_WORK TO COMPLETE_
Print nothing beyond the line with "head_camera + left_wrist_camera": every line from the beginning of the data up to it, that line included, and no pictures.

[Start of section]

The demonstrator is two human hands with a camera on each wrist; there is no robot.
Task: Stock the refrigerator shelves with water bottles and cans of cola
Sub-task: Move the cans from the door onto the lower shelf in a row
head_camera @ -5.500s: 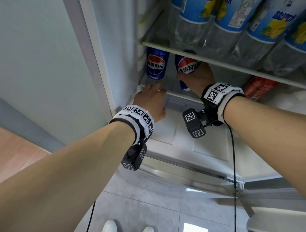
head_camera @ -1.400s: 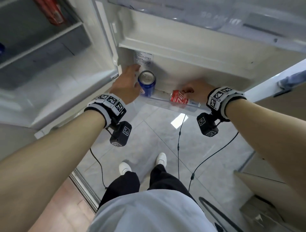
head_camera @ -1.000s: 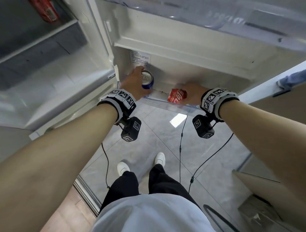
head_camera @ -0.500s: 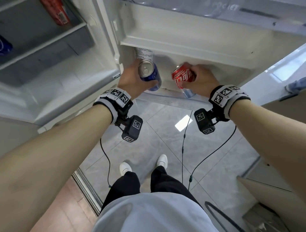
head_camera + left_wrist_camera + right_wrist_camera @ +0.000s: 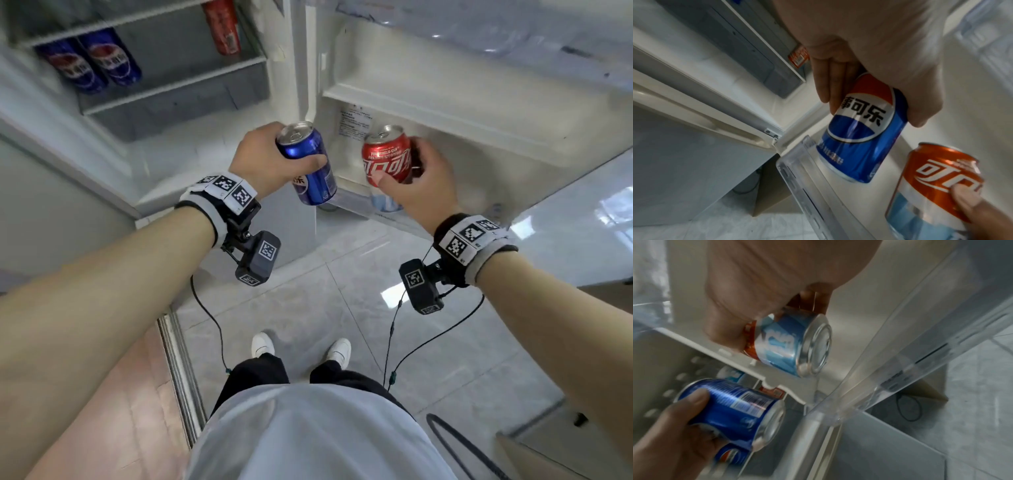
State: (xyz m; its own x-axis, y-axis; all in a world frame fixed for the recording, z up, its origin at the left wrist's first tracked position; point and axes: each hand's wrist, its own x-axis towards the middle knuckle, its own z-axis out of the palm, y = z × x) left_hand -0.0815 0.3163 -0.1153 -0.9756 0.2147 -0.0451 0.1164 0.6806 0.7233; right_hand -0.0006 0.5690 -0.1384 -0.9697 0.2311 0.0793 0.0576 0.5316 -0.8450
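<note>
1. above the clear door bin (image 5: 359, 210), the left hand (image 5: 263, 164) wraps its fingers round a blue cola can (image 5: 308, 164), tilted.
2. just right of it, the right hand (image 5: 418, 185) grips a red cola can (image 5: 387, 157).
3. far left, two blue cans (image 5: 92, 65) sit on a fridge shelf (image 5: 171, 85).

Glossy pale grey tiled floor (image 5: 308, 301) mirrors a bright patch of light; a strip of reddish-brown wooden flooring (image 5: 137, 394) adjoins it at left, past a metal threshold rail (image 5: 178, 370); thin black cables (image 5: 459, 442) trail across the tiles
</note>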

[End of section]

_YOUR SOLUTION_
The demonstrator is two human hands with a camera on each wrist; there is no robot.
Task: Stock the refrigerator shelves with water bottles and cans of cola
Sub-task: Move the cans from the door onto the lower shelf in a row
head_camera @ -5.500s: 
head_camera @ -1.400s: 
head_camera @ -1.000s: 
head_camera @ -0.500s: 
head_camera + left_wrist_camera + right_wrist_camera @ +0.000s: 

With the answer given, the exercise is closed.